Budgerigars are suited to assess whether very high CFF is common and limited to passerines (a), since they belong to Psittaciformes, a phylogenetic sister group to Passeriformes (Hackett et al. 2008; Jarvis et al. 2014). Budgerigars are small, actively flying, exclusively diurnal birds with relatively high metabolic rates (Weathers and Schoenbaechler 1976) but unlike blue tits and Old World flycatchers they are granivores and do not live in woods but in open landscapes, allowing us to disentangle hypotheses (b: high metabolic rates—high CFF), (c: diurnal lifestyle—high CFF) and (d: insectivory and/or forest life—high CFF).

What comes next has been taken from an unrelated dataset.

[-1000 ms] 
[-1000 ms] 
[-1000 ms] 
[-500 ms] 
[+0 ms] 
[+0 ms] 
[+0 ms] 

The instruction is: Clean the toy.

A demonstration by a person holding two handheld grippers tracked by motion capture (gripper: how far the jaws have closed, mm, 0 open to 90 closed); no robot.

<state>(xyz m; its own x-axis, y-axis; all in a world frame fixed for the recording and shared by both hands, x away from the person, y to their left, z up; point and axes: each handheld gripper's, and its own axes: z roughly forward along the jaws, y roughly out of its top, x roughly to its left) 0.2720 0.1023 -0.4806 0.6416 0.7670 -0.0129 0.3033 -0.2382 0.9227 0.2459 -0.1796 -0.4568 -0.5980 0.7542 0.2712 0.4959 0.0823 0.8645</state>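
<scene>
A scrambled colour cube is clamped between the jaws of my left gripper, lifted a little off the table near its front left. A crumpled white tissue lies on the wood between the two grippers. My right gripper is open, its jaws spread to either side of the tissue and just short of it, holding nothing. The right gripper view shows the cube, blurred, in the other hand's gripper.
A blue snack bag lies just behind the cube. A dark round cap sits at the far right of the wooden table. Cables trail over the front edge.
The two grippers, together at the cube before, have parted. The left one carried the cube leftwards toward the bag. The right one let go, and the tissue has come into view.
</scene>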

We also wanted to estimate temporal acuity in budgerigars because they are the third most common pet bird worldwide (Perrins 2003). Pet birds are generally kept indoors, mainly in artificial light. Incandescent light bulbs, which have been very common and suitable for avian husbandry, are being phased out worldwide due to their poor energy efficiency (US Congress and Natural Resources 2005; European Commission 2009) and replaced by various types of fluorescent or light-emitting diod (LED) lamps. In areas where alternating current (AC) power supply has a 50 Hz frequency, many of these lamps flicker at 100 Hz (accordingly, in a number of American countries, 120 Hz). Although this flicker frequency is too high to be perceived by humans, it may induce general stress and impaired welfare in birds with higher FFFs (e.g., Nuboer et al. 1992; Prescott et al. 2003), as has been shown in several studies on starlings (Sturnus vulgaris) (Maddocks et al. 2001; Greenwood et al. 2004; Smith et al. 2005; Evans et al. 2006, 2012). If flicker fusion frequencies in budgerigars supersede those of fluorescent and LED lamps, it may spell welfare problems for many pet birds.